Secondo i calcoli di Martin tra il 10 e il 12% dei 27.000 locali commerciali che rimarranno vuoti per la crisi potrebbero diventare case in futuro.
Una percentuale che si traduce in poco più di 3.000 nelle isole Canarie.
Ma avverte che i dati sono solo stime perché per cambiare l’uso dei locali commerciali questo deve avere una serie di requisiti che permettono questa conversione.
“Devono soddisfare le condizioni minime di abitabilità e luminosità, avere un’altezza sufficiente e non essere situati sotto il livello della strada, tra gli altri requisiti”, dice questo esperto immobiliare.
Bisogna tener conto del fatto che legalmente non è possibile vivere in una proprietà che non ha un uso residenziale.
Quindi, per convertire uno spazio commerciale in un’abitazione, bisogna prima cambiare la sua destinazione d’uso, una procedura che dipende dai diversi municipi.

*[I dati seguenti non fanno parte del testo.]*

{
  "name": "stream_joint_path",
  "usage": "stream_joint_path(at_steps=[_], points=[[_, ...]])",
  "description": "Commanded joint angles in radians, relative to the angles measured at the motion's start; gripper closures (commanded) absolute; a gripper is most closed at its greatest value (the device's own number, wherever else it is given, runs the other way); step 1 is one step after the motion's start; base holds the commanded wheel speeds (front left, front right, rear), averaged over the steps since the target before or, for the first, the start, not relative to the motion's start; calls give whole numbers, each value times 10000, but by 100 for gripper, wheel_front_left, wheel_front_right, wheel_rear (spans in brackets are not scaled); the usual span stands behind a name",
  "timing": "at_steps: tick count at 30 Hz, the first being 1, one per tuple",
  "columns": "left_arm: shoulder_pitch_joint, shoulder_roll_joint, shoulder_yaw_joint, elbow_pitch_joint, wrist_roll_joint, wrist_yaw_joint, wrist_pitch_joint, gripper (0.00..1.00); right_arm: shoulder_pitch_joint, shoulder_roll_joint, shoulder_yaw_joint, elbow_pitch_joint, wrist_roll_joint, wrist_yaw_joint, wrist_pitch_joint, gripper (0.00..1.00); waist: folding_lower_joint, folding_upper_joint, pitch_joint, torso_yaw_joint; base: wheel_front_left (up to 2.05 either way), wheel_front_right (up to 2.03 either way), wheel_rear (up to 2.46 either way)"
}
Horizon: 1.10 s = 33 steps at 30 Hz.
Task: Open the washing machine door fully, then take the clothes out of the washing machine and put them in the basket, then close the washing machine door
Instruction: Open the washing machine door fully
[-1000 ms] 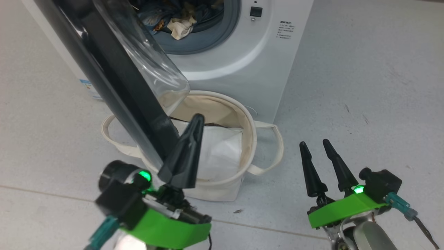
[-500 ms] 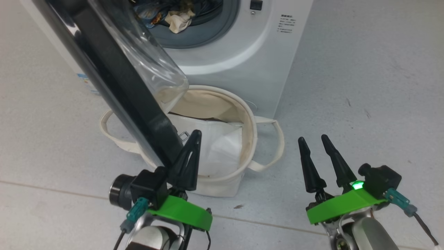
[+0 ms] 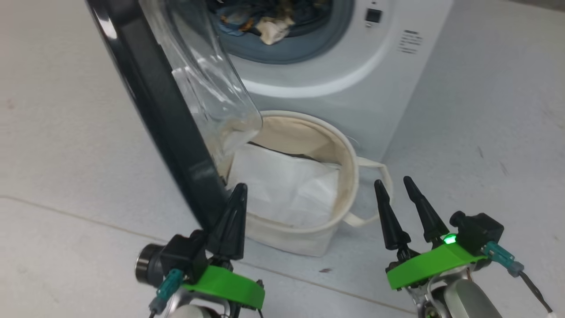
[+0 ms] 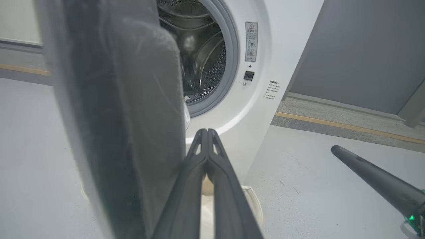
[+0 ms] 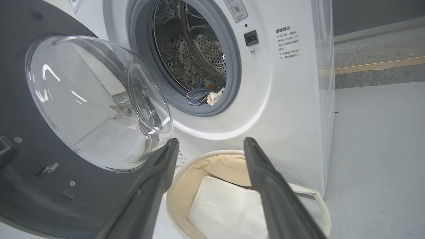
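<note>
**Left gripper lower on door rim; head camera shifted**

Since the earlier frames the whole head view has shifted sideways, so the camera has moved. Relative to the washing machine door (image 3: 163,119), the left gripper (image 3: 239,187) now sits lower, at the bottom end of the black rim.

1. Left gripper: fingers pressed together, nothing between them. They lie right beside the door rim; contact cannot be confirmed.
2. Right gripper (image 3: 392,180): fingers spread, holding nothing. It hangs over the floor (image 3: 485,110), right of the basket (image 3: 287,236) and near its right loop handle (image 3: 379,165).
3. Door: swung out from the washing machine (image 3: 353,101), its clear glass bowl (image 3: 212,84) overhanging the basket's left side.
4. Drum: the clothes (image 3: 265,22) lie at the front of the opening, just behind the grey seal (image 3: 282,55). Blue and cream cloth is visible.
5. Basket: stands on the floor directly before the machine, below the opening. It holds one flat white sheet (image 3: 282,185).
</note>
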<state>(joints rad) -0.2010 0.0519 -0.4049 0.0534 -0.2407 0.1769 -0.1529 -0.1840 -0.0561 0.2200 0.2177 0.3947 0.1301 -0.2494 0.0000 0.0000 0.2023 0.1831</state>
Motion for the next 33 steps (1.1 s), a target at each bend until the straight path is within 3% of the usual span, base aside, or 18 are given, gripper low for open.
stream_joint_path(at_steps=[1,8,14,26,33], points=[[-50,161,600,-307,-100,203,-102,100,-98,59,277,-258,-81,6,-124,0,0,0,-137,326,0,0,0],[199,344,1095,-356,-327,480,-260,100,39,59,427,-56,-169,6,-124,0,0,0,-377,1279,0,0,0],[84,771,2064,-323,-803,619,-412,100,1,59,550,24,-285,6,-124,0,0,0,-325,1643,0,0,0],[-930,2048,3979,655,-1674,537,-559,100,-303,59,425,128,-674,6,-124,0,0,0,455,1580,0,0,0],[-1586,2452,4914,1603,-2219,546,-734,100,-430,59,217,122,-974,6,-124,0,0,0,939,1456,0,0,0]])
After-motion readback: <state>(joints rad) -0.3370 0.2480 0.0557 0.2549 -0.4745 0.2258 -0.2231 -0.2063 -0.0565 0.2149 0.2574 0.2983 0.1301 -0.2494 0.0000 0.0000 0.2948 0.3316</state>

Per richiederlo, è necessario un progetto tecnico che includa i lavori che saranno necessari per adattare lo spazio alla normativa e per ottenere la licenza di prima occupazione o il certificato di occupazione.
Inoltre, si deve verificare che non sia stato superato il numero massimo di abitazioni consentito per ettaro secondo le norme urbanistiche e che l’associazione dei proprietari abbia autorizzato la costruzione, se i locali si trovano in un edificio con più appartamenti.
Tuttavia, non tutti i locali sono adatti alle conversioni, perché a volte non possono soddisfare i requisiti stabiliti, come avere certe dimensioni, una ventilazione minima, strutture adeguate e il livello minimo di illuminazione richiesto dai regolamenti.